How Donald Trump Could Have Legally Avoided Paying Taxes for 18 Years
The current tax code allows for a lot of wiggle room.
— -- Little is known about Donald Trump’s taxes.
Citing a “routine audit,” the businessman has broken with tradition among presidential candidates and has so far refused to release his tax returns.
As ABC News’ John Santucci and Corinne Cathcart reported, Trump’s tax returns from 1978, 1979 and 1984 are available because of business dealings and legal proceedings.
However, on Saturday night, the press and the public got a more updated glimpse at Trump’s tax dealings, when the New York Times released what appears to be three pages from the Republican nominee’s 1995 tax return.
Within those documents -- which the newspaper said were anonymously mailed to a reporter there -- Trump appears to have declared just shy of $1 billion in business losses.
Limited Evidence
The loss that Trump apparently declared, “could have allowed him to legally avoid paying any federal income taxes for up to 18 years," according to the Times.

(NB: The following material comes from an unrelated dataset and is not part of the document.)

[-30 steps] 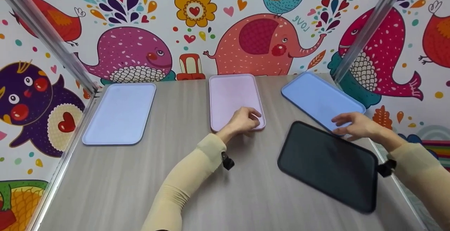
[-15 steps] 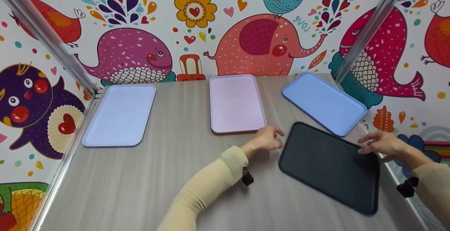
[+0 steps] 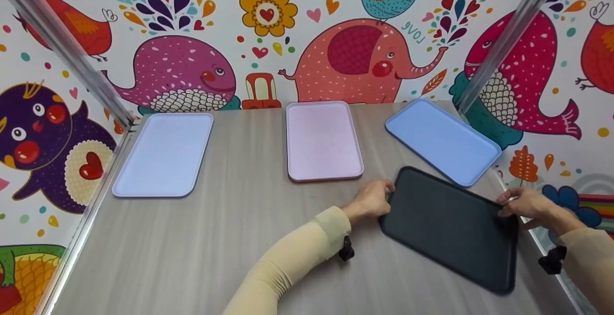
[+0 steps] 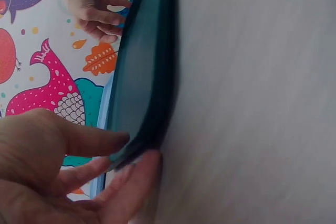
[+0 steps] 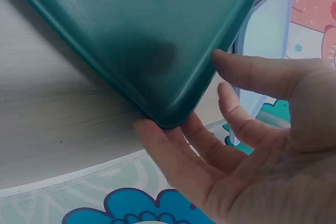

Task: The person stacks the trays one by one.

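Seemingly for balance — left hand (image 3: 371, 199) pinched dark tray (image 3: 448, 231) by left rim, right hand (image 3: 530, 207) gripped far right corner, thumbs above, fingers beneath. Tray lay near right edge of table (image 3: 230, 238) — blue tray (image 3: 443, 140) just beyond.

Left hand (image 3: 371, 198) is gripping the black tray (image 3: 448, 228) by its left edge; right hand (image 3: 532, 207) is holding it near the far right corner. Tray is slanting across the wood-grain table (image 3: 216, 257). Blue tray (image 3: 443, 141) is lying angled just beyond it; pink tray (image 3: 324, 140) is sitting at far centre; pale blue tray (image 3: 163, 156) is lying well apart, at left.
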`<state>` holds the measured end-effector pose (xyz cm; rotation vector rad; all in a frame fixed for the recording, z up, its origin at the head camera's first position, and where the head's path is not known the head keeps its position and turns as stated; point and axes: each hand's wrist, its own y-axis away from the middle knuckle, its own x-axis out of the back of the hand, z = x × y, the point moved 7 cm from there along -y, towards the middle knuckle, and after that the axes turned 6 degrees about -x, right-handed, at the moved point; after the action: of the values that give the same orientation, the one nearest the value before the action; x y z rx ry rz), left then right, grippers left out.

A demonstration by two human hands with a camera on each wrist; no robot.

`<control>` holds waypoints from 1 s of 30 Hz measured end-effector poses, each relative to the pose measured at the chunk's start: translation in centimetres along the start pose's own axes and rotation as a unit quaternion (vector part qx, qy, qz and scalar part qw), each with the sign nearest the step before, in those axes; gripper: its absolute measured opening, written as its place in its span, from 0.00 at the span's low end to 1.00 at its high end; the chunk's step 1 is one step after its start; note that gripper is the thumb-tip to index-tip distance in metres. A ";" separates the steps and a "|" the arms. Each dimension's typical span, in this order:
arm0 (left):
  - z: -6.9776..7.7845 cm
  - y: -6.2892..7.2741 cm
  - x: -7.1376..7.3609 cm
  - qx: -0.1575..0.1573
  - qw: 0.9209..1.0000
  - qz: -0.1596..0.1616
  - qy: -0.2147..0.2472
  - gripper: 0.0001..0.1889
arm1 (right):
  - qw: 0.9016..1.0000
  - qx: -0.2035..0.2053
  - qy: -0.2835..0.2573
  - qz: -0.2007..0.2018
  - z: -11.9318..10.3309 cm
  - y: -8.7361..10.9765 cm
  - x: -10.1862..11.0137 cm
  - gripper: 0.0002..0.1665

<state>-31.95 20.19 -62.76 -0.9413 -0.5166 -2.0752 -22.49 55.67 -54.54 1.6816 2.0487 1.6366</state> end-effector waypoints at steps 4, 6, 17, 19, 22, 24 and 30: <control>1.9 0.9 0.8 -0.010 1.000 -0.018 0.004 0.28 | 1.000 0.007 0.005 -0.003 0.3 0.0 0.4 0.24; 2.8 1.5 1.8 -0.003 0.999 -0.035 0.013 0.27 | 1.000 0.008 0.004 -0.008 0.5 -0.1 0.6 0.25; 2.5 3.9 4.5 0.073 0.952 -0.112 0.276 0.34 | 0.999 0.004 -0.028 -0.026 1.8 -0.1 0.7 0.29; 2.1 4.1 4.5 0.075 0.940 -0.115 0.313 0.35 | 0.999 0.002 -0.035 -0.026 2.0 0.1 0.7 0.28; 1.7 4.3 5.0 0.068 0.924 -0.115 0.357 0.36 | 0.998 0.010 -0.054 -0.029 2.3 0.3 1.0 0.30; 1.6 4.3 5.6 0.055 0.918 -0.116 0.376 0.36 | 0.996 0.023 -0.076 -0.037 2.4 0.4 1.0 0.30; 1.4 4.0 8.1 0.045 0.904 -0.113 0.409 0.38 | 0.966 0.089 -0.215 -0.109 2.4 0.7 0.2 0.30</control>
<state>-31.61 14.63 -55.48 0.1024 -0.2651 -2.3849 -20.73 57.37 -55.02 1.6096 2.1059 0.9459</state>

The operative word here is “could.”
The documents -- the veracity of which has not been explicitly confirmed or denied by the Trump campaign, but was confirmed by the businessman’s former accountant -- is only part of a bigger picture that is Trump’s tax history.
And while the idea that Trump could have avoided taxes for nearly two decades while continuing to live a glitzy public life may seem like catnip to his political opponents, it isn’t clear whether Trump did indeed avoid any taxes after 1995.
Given the limited evidence in the documents, we can only formulate possibilities, not conclusions.
All Aboveboard
First and foremost, the documents sent to the Times are for only one year -- 1995.
Without knowing exactly what Trump’s income in subsequent years was, it's difficult to estimate the taxes he could have avoided paying, according to an expert.
According to Kyle Pomerleau at the Tax Foundation, which calls itself an “independent tax policy research organization," the documents the Times published suggest that Trump’s business dealings were almost certainly set up through a corporate structure that sees profits and losses passed through to its owners. This is a common and legal practice.
Because those taxes were being recorded on his personal return, what we can say definitively, according to Pomerleau, is that tax law in 1995 would have allowed Trump to legally wipe out some taxes for up to 15 years in the future and three years in the past.
Confused yet? Let’s explain it further.
Trump’s nearly $916 million loss in 1995 would have been recorded as a Net Operating Loss (NOL), according to Pomerleau, and that would have allowed him to avoid paying taxes up to that amount -- that year and in others.
“The story isn’t huge in sort of the tax world,” Pomerleau told ABC News. “It’s nothing out of the ordinary.”
But it means that he could basically use that number as a sort of coupon to offset his tax bill in subsequent years. Each year, he could essentially chip away at that massive 1995 loss, subtracting parts of his yearly tax bill until his cumulative tax bills equaled that loss, up to a maximum of 15 years in the future. He could also do the same for up to three years in the past.
That was the case in 1995, and the laws are even broader now, according to Pomerleau, who noted that taxpayers can now offset net operating losses up to 20 years in the future and two years in the past.
But since we don’t know how much he was making in other years, we don’t know how long he was able to avoid taxes.
Why Does This Provision Exist?
But why does the ability to offset net operating losses exist?
Its intention is to make sure businesses are treated the same no matter what time of year they earn or lose money, Pomerleau said, noting that in the United States the tax year is from January to December.
Take two hypothetical hamburger businesses: Awesome Burgers and Super Burgers.
Awesome Burgers lost $50 in September, but made $100 in October. The IRS would recognize that as a $50 profit across the two months, and that would all be recorded in the same year’s tax bill.
Similarly, Super Burgers lost $50 in December but made $100 in January. However, because December and January are in different years, without the ability to carry forward that net operating loss, Super Burgers might end up with a different tax bill against its competition, even though they earned the same amount of money.
The bottom line is that without more information, we can’t know exactly how much or for how long Trump might have been able to avoid paying in taxes, Pomerleau said.
Whether Trump “brilliantly used those laws,” as he claimed during a Monday rally, is for the voter to decide.